How NASA's SLS Mega-Rocket Works—and Why It Matters

A Rocket Built for Deep Space

For decades after the Space Shuttle retired in 2011, NASA lacked a vehicle capable of sending humans beyond low Earth orbit. The Space Launch System (SLS) was built to fill that gap—a super heavy-lift expendable rocket designed specifically to launch the Orion crew capsule and large payloads toward the Moon and, eventually, deeper into the solar system.

Standing 322 feet tall in its Block 1 configuration, SLS is the most powerful rocket NASA has ever flown. When it first lifted off on the uncrewed Artemis I mission in November 2022, it generated more than 8.8 million pounds of thrust at liftoff—roughly 20 percent more than the legendary Saturn V that carried Apollo astronauts to the Moon.

How the Stages Work Together

Twin Solid Rocket Boosters

The two side-mounted solid rocket boosters are the largest ever built for crewed flight. Each stands 17 stories tall, weighs 1.6 million pounds, and produces up to 3.6 million pounds of thrust. Together, the boosters supply more than 75 percent of the total thrust during the first two minutes of flight. They are derived from the Space Shuttle's four-segment boosters but extended to five segments for greater power. Once their propellant is spent, they separate and fall into the ocean.

The Core Stage

Between the boosters sits the core stage—a 212-foot-tall, 27.6-foot-diameter cylinder built by Boeing. It holds 733,000 gallons of super-cooled liquid hydrogen (at −423 °F) and liquid oxygen (at −297 °F). Four RS-25 engines, heritage powerplants upgraded from the Space Shuttle program, ignite seconds before liftoff and fire continuously for roughly 500 seconds. The RS-25 uses a staged-combustion cycle, mixing hydrogen and oxygen at extreme pressure to produce efficient, controllable thrust. Together the four engines generate about 2 million pounds of force, complementing the boosters' raw power.

Upper Stage

After the core stage separates approximately eight minutes into flight, the Interim Cryogenic Propulsion Stage (ICPS) takes over. Powered by a single RL10 engine burning liquid hydrogen and oxygen, the ICPS performs one or two burns to place Orion on its trajectory toward the Moon. For the first three Artemis missions, the ICPS serves as the upper stage; NASA plans to switch to ULA's Centaur V upper stage, with twin RL10 engines, for Artemis IV and beyond.

What SLS Can Carry

In its Block 1 form, SLS can send more than 27 metric tons (59,500 pounds) to the Moon on a single launch—enough for the Orion spacecraft, its crew of four, and supporting hardware. NASA originally planned more powerful Block 1B and Block 2 variants with an Exploration Upper Stage and upgraded boosters, but in February 2026 Administrator Jared Isaacman cancelled those upgrades in favor of standardizing on Block 1 with the Centaur V upper stage to reduce risk and improve launch cadence.

Why It Matters

SLS is currently the only rocket rated to send astronauts beyond low Earth orbit. While commercial alternatives like SpaceX's Starship are in development, SLS remains NASA's proven path for crewed lunar missions under the Artemis program. Its design philosophy—combining heritage Shuttle-era hardware with modern avionics—allowed NASA to leverage decades of engineering experience while meeting the demanding requirements of deep-space flight.
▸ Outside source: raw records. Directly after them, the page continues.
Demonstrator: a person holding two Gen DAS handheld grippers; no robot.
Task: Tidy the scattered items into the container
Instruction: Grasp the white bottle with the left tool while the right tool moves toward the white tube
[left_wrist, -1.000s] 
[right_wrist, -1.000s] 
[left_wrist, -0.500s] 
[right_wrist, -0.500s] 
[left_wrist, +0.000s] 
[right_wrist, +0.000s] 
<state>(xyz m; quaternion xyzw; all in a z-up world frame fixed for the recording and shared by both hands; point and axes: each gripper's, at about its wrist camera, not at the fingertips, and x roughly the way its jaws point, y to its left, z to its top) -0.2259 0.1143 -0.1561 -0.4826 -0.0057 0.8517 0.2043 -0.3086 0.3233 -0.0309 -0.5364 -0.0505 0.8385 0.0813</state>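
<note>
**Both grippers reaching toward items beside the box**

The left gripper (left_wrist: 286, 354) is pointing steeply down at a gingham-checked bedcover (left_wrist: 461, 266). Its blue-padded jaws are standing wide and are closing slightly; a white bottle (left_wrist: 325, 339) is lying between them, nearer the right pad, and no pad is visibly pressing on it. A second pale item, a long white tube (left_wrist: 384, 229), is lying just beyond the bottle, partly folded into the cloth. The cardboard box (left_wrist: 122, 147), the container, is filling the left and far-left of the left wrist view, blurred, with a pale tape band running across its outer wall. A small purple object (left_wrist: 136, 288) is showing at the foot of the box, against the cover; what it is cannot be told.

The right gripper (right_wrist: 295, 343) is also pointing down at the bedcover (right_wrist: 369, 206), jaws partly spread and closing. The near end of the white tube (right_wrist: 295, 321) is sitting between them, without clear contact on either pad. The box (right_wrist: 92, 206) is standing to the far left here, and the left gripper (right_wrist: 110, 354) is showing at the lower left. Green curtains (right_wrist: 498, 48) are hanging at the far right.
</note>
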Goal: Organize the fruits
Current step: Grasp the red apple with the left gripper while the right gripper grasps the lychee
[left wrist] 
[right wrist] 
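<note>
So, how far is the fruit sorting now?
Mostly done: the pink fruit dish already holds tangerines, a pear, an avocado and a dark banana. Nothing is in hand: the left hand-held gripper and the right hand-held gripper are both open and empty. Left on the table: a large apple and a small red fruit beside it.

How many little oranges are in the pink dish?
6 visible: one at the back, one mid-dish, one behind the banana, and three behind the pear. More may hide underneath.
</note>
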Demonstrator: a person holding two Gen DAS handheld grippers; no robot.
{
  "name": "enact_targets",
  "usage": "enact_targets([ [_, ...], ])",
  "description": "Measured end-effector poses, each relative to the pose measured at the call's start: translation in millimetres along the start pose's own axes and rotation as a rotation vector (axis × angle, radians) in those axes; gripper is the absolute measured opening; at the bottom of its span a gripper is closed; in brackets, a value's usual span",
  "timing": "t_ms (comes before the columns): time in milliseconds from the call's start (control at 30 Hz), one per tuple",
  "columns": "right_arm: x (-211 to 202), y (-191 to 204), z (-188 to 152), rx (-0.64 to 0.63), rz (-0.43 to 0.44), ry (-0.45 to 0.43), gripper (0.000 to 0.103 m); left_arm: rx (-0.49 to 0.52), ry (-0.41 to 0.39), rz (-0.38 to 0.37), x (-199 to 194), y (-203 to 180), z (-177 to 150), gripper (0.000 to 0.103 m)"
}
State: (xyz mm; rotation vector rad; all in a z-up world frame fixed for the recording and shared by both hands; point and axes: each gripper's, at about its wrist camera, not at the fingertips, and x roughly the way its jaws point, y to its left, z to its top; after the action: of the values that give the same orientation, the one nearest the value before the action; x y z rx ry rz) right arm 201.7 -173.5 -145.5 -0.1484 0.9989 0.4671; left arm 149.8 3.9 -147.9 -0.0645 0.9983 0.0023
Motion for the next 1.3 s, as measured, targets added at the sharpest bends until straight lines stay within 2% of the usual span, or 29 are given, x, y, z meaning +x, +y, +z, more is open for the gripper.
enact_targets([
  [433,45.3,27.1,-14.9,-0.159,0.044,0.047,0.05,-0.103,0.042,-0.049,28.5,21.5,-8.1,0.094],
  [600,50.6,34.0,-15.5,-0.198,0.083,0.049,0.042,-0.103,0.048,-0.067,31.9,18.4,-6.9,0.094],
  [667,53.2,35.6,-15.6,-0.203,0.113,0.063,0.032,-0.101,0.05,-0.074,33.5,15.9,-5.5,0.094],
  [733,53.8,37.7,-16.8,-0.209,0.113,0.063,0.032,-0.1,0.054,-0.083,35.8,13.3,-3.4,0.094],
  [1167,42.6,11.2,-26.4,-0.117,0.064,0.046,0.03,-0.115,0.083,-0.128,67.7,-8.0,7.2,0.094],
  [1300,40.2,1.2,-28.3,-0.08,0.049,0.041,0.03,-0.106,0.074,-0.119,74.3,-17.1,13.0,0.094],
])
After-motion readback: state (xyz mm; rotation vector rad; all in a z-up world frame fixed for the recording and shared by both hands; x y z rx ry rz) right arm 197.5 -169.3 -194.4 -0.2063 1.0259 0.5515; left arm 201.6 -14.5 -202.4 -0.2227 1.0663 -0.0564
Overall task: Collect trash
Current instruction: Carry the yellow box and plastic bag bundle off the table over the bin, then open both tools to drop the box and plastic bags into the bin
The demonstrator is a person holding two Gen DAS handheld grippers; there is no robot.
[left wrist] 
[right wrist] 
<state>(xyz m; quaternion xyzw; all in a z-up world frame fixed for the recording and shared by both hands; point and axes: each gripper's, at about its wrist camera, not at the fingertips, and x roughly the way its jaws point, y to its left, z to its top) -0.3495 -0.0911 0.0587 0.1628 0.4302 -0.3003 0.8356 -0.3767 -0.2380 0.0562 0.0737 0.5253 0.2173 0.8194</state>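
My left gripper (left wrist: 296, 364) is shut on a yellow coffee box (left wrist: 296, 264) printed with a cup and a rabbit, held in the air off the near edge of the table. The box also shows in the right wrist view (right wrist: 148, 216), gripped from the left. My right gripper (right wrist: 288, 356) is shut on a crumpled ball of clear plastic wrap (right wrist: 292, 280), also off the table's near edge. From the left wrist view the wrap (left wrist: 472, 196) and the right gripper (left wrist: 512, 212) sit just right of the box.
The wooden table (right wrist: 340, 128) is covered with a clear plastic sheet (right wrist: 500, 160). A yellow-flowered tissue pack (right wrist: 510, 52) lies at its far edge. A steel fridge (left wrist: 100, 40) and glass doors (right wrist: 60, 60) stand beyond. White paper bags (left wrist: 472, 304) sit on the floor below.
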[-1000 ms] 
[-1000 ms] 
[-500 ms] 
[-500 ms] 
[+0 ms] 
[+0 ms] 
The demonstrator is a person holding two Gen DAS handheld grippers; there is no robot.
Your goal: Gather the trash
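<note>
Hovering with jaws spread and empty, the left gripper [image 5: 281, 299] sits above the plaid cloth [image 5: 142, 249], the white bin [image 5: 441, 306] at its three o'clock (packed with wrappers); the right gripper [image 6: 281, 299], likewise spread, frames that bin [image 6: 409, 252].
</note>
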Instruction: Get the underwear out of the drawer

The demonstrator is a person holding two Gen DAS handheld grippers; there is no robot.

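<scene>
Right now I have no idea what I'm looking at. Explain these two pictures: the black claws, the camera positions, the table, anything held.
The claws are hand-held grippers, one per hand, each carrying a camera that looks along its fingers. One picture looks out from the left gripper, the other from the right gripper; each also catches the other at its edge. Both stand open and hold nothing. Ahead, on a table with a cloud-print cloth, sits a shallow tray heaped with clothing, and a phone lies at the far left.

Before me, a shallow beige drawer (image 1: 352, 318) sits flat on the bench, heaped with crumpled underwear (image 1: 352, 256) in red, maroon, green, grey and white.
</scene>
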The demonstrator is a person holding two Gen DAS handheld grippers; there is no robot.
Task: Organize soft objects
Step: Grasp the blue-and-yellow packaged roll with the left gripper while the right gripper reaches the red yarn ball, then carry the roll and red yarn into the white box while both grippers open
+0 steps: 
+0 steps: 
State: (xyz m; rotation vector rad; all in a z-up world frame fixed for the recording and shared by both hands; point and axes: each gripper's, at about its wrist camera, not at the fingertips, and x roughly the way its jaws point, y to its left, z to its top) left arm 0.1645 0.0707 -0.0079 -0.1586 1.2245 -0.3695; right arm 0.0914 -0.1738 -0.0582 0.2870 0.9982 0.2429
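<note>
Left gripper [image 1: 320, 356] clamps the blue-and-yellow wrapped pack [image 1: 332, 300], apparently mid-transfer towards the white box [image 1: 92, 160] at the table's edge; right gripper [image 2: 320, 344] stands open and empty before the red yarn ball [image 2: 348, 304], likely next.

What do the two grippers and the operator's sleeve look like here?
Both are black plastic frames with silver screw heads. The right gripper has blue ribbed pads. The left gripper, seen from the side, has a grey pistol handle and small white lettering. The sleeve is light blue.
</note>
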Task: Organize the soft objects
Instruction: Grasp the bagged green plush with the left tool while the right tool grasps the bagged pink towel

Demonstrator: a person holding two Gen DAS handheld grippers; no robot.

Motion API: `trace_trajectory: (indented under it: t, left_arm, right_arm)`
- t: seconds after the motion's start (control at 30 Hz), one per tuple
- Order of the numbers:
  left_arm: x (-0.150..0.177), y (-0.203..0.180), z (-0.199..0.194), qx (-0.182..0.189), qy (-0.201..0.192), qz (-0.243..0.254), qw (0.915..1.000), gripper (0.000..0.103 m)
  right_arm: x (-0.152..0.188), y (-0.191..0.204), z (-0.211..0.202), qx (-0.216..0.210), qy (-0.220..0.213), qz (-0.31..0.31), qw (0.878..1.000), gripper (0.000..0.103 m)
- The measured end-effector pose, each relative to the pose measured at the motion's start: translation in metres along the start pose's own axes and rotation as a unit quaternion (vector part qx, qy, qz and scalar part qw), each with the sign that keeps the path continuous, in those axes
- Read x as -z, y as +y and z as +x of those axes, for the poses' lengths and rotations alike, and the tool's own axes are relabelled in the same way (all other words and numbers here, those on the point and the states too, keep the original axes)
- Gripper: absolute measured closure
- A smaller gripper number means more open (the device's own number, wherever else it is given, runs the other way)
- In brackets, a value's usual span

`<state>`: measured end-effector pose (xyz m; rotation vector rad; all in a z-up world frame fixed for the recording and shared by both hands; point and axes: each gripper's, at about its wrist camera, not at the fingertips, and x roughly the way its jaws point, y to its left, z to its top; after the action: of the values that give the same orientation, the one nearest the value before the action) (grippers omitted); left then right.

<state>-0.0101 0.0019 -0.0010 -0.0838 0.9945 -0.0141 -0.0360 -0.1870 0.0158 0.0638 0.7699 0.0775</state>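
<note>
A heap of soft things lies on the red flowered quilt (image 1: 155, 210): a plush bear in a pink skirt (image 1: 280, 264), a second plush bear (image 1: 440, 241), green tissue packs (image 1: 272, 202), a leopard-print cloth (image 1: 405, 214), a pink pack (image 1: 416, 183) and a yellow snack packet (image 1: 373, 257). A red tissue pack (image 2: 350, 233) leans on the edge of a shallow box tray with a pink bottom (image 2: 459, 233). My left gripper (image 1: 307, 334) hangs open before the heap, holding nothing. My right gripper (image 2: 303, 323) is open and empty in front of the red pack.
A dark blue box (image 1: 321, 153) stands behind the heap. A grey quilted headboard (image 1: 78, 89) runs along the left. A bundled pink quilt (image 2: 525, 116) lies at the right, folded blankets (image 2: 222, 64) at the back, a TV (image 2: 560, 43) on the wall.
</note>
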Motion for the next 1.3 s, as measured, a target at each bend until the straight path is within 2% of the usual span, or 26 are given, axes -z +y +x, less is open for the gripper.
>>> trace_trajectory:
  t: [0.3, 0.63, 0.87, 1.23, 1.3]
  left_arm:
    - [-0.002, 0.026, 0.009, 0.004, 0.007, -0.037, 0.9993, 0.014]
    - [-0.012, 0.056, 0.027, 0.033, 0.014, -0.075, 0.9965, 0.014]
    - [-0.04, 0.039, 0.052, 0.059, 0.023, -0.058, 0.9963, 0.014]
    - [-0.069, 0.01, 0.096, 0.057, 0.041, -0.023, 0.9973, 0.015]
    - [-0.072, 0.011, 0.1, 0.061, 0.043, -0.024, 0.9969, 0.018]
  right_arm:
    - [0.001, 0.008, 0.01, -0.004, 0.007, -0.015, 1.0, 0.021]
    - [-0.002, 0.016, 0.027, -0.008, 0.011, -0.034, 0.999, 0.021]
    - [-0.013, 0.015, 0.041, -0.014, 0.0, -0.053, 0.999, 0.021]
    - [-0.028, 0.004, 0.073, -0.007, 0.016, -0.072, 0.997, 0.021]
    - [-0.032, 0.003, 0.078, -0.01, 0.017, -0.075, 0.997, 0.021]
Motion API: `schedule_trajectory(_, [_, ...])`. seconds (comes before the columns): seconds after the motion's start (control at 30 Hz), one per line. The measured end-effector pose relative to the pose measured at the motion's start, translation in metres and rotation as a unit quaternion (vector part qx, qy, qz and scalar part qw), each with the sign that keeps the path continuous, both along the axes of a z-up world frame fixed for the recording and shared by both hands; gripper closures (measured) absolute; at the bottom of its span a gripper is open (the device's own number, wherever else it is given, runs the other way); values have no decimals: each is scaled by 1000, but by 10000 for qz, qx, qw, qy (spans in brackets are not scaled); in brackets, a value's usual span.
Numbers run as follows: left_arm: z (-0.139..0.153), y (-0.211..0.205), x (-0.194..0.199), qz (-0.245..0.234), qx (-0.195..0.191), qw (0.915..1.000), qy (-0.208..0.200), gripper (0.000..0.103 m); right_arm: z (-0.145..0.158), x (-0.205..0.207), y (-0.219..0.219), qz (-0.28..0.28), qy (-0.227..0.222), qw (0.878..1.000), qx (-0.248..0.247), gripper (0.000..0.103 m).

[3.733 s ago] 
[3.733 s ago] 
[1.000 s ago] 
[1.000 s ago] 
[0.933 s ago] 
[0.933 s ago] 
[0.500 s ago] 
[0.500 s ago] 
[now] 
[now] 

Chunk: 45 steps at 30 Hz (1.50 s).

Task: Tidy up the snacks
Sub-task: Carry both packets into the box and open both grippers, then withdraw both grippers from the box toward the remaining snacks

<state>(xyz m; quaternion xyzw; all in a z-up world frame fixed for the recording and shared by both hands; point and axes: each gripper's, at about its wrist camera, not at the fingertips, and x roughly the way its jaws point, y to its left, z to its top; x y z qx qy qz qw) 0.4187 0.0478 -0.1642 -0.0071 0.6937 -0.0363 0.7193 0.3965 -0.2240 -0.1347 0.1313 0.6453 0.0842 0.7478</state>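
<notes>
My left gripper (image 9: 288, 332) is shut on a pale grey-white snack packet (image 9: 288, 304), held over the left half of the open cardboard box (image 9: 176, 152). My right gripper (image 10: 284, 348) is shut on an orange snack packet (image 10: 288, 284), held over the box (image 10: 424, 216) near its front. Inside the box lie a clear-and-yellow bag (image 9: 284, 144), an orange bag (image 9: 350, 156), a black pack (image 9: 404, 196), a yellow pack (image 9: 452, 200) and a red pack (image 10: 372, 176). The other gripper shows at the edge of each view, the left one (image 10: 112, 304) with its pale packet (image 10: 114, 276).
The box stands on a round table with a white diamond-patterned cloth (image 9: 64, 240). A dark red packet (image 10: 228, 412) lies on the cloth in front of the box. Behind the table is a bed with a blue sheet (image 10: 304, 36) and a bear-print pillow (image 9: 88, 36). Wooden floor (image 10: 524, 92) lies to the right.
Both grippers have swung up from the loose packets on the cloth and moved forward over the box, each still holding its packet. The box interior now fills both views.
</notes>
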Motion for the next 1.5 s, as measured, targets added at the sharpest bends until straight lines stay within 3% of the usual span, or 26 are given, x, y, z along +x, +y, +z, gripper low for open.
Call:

Critics point to its cost and slow launch rate; the gap between Artemis I and Artemis II exceeded three years. NASA has responded by adding missions and targeting at least one lunar surface landing per year after 2027. Whether SLS remains the backbone of American deep-space exploration or is eventually supplemented by commercial heavy-lift vehicles, it represents a critical bridge between the Shuttle era and humanity's next chapter beyond Earth.